> [ASSIGNED TASK]: Pictures aside, print all of the data below exactly as written.

> [SOURCE DATA]:
________________________

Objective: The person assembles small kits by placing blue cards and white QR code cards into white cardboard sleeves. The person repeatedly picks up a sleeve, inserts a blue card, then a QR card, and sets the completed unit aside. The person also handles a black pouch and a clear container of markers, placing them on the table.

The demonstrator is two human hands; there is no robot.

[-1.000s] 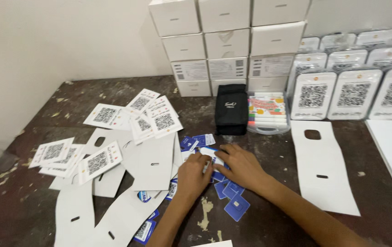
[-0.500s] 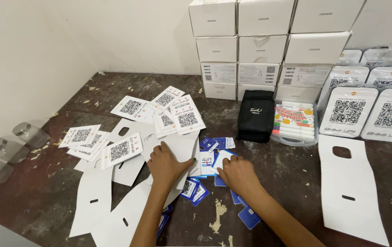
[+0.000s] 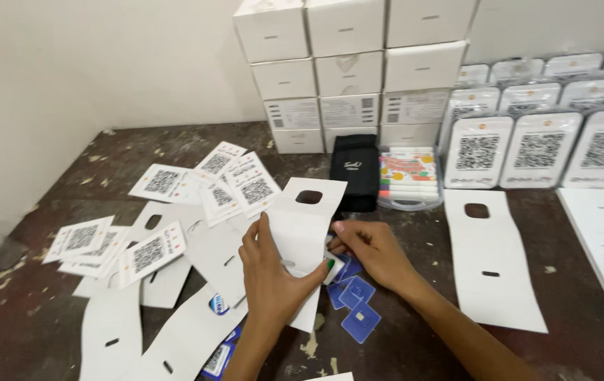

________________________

> [SOLVED EXERCISE]:
Objective: The person assembles small kits by placing blue cards and white QR code cards into white cardboard sleeves. The person repeatedly picks up a sleeve, inserts a blue card, then a QR card, and sets the completed unit aside. The person also handles a black pouch and a clear container of markers, placing them on the table.

The demonstrator is two human hands; there is no robot.

[-1.000s] 
[-0.500s] 
[+0.000s] 

The required output has been given in full.